Your goal>
An exact, picture-free copy of the listing is required.

Information provided>

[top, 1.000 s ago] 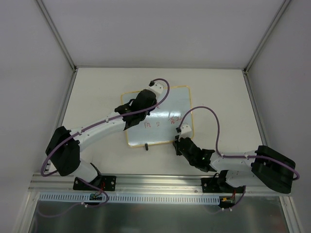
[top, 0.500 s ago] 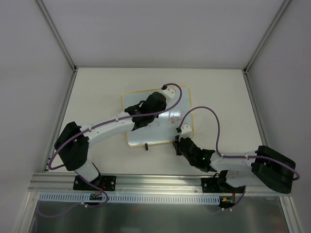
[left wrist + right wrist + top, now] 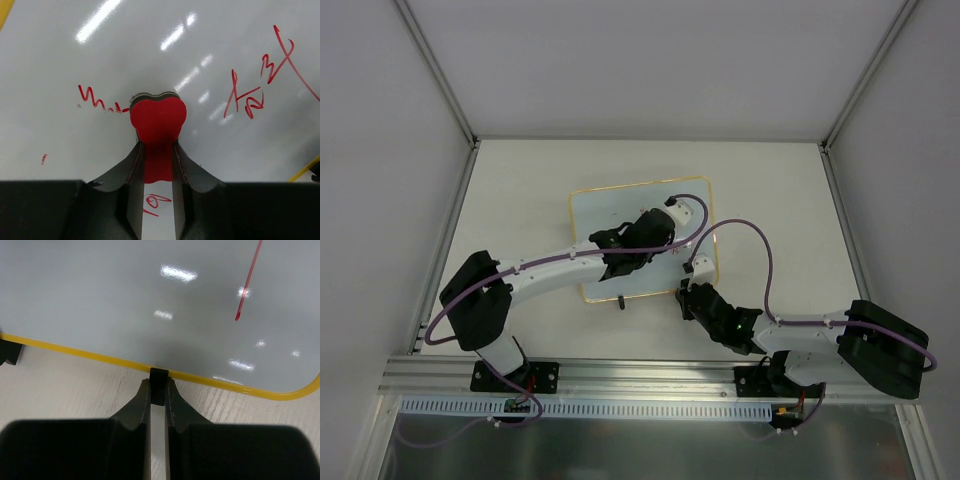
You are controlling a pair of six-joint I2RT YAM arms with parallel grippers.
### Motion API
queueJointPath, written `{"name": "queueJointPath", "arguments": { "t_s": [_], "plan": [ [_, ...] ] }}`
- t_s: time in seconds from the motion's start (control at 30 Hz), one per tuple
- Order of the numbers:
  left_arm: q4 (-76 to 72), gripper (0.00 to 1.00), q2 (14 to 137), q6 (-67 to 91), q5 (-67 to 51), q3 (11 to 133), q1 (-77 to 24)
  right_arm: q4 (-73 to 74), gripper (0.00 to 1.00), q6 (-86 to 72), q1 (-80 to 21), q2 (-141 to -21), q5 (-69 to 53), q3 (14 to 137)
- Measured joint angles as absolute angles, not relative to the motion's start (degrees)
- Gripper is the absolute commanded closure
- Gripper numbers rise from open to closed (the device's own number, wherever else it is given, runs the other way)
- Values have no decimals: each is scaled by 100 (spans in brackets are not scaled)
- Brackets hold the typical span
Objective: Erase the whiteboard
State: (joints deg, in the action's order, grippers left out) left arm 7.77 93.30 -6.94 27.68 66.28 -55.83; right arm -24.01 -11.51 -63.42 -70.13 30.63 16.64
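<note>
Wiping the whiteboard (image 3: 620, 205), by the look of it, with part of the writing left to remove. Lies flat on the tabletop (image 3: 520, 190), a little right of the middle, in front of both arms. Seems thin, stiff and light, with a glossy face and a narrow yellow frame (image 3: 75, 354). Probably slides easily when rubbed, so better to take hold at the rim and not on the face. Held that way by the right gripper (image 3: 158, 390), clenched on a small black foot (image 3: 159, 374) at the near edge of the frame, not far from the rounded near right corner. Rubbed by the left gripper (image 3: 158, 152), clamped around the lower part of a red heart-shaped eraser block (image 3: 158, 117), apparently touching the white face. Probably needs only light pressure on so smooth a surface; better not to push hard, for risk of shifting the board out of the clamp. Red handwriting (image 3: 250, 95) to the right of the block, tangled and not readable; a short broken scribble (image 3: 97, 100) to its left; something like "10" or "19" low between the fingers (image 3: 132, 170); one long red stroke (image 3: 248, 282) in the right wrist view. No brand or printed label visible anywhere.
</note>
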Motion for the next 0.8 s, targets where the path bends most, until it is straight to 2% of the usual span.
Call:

Response below>
[top, 1.000 s ago] 
[top, 0.500 s ago] 
[left wrist + right wrist + top, now] 
You are controlling a pair of six-joint I2RT YAM arms with parallel grippers.
### Motion API
queueJointPath, written `{"name": "queueJointPath", "arguments": { "t_s": [_], "plan": [ [_, ...] ] }}`
- t_s: time in seconds from the motion's start (control at 30 Hz), one per tuple
- Order of the numbers:
  left_arm: q4 (-76 to 72), gripper (0.00 to 1.00), q2 (14 to 137), q6 (-67 to 91), q5 (-67 to 51), q3 (11 to 133), q1 (-77 to 24)
  right_arm: q4 (-73 to 74), gripper (0.00 to 1.00), q6 (-86 to 72), q1 (-80 to 21), q2 (-141 to -21), q5 (-69 to 53), q3 (14 to 137)
- Measured joint angles as absolute angles, not relative to the motion's start (degrees)
- Gripper is the absolute commanded closure
- Gripper numbers rise from open to closed (the device's own number, wherever else it is given, runs the other way)
- Values have no decimals: each is scaled by 100 (spans in brackets are not scaled)
- Brackets hold the typical span
Objective: Erase the whiteboard
State: (joints deg, in the action's order, grippers left out) left arm 7.77 93.30 -6.94 27.68 66.28 -55.83; right arm -24.01 -11.51 -63.42 -70.13 30.63 16.64
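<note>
Wiping the whiteboard (image 3: 620, 205), by the look of it, with part of the writing left to remove. Lies flat on the tabletop (image 3: 520, 190), a little right of the middle, in front of both arms. Seems thin, stiff and light, with a glossy face and a narrow yellow frame (image 3: 75, 354). Probably slides easily when rubbed, so better to take hold at the rim and not on the face. Held that way by the right gripper (image 3: 158, 390), clenched on a small black foot (image 3: 159, 374) at the near edge of the frame, not far from the rounded near right corner. Rubbed by the left gripper (image 3: 158, 152), clamped around the lower part of a red heart-shaped eraser block (image 3: 158, 117), apparently touching the white face. Probably needs only light pressure on so smooth a surface; better not to push hard, for risk of shifting the board out of the clamp. Red handwriting (image 3: 250, 95) to the right of the block, tangled and not readable; a short broken scribble (image 3: 97, 100) to its left; something like "10" or "19" low between the fingers (image 3: 132, 170); one long red stroke (image 3: 248, 282) in the right wrist view. No brand or printed label visible anywhere.
</note>
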Motion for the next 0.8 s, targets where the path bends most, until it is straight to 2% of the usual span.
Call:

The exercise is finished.